## EXERCISE INSTRUCTIONS
Pictures stay out of the copy. Retype exactly the lines below from the one with "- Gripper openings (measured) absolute" through the one with "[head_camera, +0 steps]".

## RAW DATA
══════════════════════════════
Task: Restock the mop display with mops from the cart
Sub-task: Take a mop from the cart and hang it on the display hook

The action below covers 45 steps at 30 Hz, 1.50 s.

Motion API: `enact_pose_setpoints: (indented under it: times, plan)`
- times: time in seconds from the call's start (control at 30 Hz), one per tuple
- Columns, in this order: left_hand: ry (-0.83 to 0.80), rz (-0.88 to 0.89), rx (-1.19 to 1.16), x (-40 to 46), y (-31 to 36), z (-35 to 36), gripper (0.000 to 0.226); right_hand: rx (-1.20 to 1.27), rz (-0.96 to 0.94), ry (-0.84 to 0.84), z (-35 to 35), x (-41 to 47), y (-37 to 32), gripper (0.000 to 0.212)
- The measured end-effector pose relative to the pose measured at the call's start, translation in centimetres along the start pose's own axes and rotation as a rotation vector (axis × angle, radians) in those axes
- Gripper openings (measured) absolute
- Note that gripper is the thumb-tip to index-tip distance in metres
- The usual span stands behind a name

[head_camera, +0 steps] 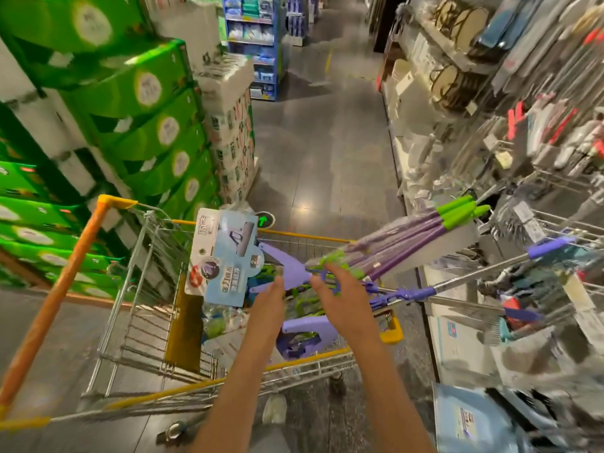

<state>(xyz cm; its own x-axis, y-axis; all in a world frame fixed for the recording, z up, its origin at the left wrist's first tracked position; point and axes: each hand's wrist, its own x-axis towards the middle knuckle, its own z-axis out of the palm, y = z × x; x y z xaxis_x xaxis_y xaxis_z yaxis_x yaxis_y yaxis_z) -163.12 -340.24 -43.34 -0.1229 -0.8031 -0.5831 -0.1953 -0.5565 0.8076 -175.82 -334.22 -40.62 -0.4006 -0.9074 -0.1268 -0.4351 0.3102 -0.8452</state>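
With your left hand (269, 297) and right hand (340, 297) reaching loose-fingered and gripping nothing yet, take the mops (408, 243), lying bundled across the cart (307, 358), near the purple head end, since they look light, stiff, long and plastic-slick.

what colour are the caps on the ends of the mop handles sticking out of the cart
Bright green caps on purple mop handles, seen in the head view.

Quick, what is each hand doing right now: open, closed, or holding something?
Left hand: reaching onto the purple mop frame; grip cannot be told.
Right hand: fingers spread, open, touching the bundled mops.
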Motion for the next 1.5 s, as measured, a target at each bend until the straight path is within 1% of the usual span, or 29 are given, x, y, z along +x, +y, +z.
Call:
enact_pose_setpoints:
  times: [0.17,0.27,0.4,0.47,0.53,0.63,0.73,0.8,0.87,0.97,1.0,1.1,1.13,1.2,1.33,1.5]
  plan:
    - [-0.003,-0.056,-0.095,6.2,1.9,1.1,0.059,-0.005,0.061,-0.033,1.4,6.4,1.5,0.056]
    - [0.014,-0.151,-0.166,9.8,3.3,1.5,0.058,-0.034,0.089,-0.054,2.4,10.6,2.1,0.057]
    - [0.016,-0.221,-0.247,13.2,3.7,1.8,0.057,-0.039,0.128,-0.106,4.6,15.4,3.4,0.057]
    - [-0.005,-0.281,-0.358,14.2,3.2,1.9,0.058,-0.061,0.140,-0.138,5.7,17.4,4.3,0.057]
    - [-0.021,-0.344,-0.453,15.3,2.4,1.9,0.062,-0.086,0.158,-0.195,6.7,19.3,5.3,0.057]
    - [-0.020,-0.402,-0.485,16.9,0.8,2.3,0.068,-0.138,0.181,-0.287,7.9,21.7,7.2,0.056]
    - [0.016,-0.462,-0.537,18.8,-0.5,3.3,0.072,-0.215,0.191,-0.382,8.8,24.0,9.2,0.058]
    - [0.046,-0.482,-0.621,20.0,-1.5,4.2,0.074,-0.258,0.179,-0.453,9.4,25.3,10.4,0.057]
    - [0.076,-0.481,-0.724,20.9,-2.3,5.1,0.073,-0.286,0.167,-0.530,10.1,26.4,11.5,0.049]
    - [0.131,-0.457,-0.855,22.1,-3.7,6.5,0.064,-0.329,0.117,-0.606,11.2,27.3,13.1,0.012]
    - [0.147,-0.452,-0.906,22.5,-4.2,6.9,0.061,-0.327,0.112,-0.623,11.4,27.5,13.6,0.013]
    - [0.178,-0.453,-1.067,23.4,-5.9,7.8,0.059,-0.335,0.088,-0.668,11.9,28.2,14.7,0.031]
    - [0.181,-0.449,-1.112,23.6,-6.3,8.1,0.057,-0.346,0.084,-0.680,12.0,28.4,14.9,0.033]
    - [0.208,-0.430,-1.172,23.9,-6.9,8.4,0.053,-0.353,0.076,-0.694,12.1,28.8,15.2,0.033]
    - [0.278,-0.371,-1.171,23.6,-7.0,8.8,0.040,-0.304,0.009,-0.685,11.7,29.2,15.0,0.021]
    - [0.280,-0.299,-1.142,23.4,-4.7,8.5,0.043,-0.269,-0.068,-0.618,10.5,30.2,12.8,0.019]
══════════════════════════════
## SOLUTION TO THIS PROBLEM
- Gripper openings (measured) absolute
- Note that gripper is the thumb-tip to index-tip distance in metres
- The usual span stands behind a name

[head_camera, +0 steps] 

No additional lines are needed for this answer.